* Records for this exercise:

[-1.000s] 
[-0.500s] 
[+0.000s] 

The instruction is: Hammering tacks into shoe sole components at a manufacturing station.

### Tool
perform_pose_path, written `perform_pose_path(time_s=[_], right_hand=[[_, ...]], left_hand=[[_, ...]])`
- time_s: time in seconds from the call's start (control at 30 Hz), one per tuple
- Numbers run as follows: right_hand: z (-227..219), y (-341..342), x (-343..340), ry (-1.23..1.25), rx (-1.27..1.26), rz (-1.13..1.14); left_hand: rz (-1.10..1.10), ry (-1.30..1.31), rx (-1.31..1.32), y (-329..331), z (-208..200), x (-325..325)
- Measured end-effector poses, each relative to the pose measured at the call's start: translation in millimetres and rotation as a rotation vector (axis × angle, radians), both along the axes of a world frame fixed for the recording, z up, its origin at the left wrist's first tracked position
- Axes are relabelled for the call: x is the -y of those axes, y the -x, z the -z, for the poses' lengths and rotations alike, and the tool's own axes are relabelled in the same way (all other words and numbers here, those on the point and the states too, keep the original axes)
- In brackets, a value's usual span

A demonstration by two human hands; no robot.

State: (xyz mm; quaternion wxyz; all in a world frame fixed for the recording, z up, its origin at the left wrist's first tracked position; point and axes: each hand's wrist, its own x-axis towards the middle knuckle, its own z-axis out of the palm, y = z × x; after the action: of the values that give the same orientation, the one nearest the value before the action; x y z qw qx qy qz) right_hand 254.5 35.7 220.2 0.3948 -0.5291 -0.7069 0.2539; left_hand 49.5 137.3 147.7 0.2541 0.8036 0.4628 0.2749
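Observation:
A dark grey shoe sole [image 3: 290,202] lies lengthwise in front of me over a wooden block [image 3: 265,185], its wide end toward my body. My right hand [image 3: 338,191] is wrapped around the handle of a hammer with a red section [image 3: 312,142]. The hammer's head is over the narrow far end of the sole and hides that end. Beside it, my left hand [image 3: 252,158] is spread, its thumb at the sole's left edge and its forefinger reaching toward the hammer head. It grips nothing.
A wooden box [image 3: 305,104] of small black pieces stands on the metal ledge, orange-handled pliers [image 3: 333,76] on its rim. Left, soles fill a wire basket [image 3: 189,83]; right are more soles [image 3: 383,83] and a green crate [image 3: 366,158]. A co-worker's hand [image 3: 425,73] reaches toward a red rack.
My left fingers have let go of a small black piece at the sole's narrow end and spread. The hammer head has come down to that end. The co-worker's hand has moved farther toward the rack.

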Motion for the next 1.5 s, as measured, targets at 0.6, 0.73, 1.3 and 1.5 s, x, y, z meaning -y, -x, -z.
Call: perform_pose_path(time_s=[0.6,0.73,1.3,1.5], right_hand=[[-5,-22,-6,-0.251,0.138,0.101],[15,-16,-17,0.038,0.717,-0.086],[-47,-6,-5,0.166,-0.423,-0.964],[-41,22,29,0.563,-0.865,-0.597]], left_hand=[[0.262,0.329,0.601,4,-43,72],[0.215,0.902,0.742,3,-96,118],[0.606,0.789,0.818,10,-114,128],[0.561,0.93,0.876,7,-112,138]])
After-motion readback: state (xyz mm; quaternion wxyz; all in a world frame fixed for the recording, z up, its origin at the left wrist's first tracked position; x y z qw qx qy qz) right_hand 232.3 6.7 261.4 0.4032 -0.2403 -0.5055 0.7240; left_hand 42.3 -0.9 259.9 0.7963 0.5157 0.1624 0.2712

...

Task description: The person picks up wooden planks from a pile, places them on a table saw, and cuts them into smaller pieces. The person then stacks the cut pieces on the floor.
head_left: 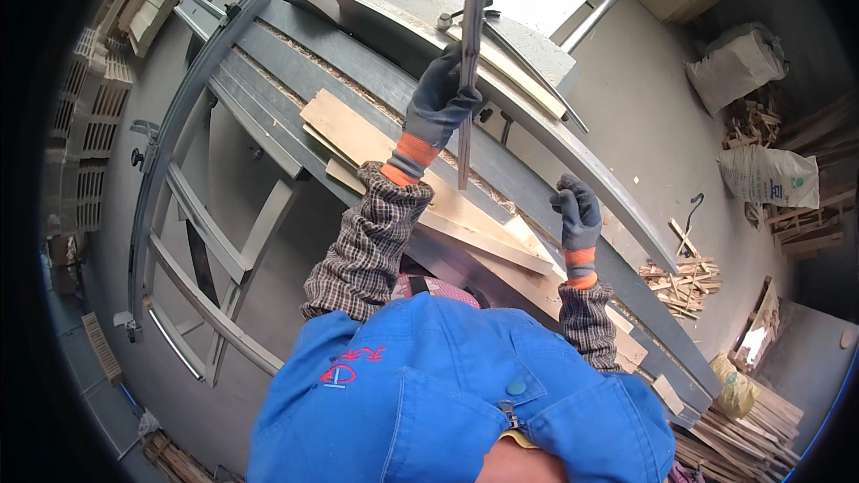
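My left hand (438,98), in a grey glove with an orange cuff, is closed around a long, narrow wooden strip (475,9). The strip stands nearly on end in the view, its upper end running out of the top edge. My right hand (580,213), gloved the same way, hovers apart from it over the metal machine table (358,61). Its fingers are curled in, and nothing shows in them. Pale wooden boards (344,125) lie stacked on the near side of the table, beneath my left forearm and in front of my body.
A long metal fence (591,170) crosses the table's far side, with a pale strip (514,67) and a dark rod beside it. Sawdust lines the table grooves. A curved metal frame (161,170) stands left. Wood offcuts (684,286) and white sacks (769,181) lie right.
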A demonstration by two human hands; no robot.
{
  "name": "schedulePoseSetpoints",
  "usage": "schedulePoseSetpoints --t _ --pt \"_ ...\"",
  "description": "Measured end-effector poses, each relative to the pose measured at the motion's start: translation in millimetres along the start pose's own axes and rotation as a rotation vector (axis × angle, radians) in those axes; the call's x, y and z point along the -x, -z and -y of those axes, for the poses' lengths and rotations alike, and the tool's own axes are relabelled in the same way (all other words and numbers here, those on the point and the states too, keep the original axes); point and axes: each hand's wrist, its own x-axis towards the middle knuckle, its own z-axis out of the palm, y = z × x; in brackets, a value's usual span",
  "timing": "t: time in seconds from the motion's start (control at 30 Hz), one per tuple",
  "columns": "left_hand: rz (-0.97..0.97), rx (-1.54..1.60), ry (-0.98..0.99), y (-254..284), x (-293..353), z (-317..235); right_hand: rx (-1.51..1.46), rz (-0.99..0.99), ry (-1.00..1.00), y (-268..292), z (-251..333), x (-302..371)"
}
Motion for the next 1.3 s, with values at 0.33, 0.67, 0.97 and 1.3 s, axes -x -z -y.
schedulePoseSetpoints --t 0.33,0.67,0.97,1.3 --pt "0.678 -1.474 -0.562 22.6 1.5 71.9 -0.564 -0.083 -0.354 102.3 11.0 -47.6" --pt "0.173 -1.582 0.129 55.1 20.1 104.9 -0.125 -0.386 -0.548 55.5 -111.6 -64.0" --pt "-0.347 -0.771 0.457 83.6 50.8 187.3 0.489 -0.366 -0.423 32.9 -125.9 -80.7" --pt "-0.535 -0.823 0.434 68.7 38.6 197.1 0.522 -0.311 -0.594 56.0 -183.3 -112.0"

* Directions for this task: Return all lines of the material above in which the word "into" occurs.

* Output below:
The instruction is: Hammering tacks into shoe sole components at a manufacturing station.
Task description: The person picks up wooden planks from a pile, places them on a table saw, and cuts them into smaller pieces. The person then stacks the cut pieces on the floor.

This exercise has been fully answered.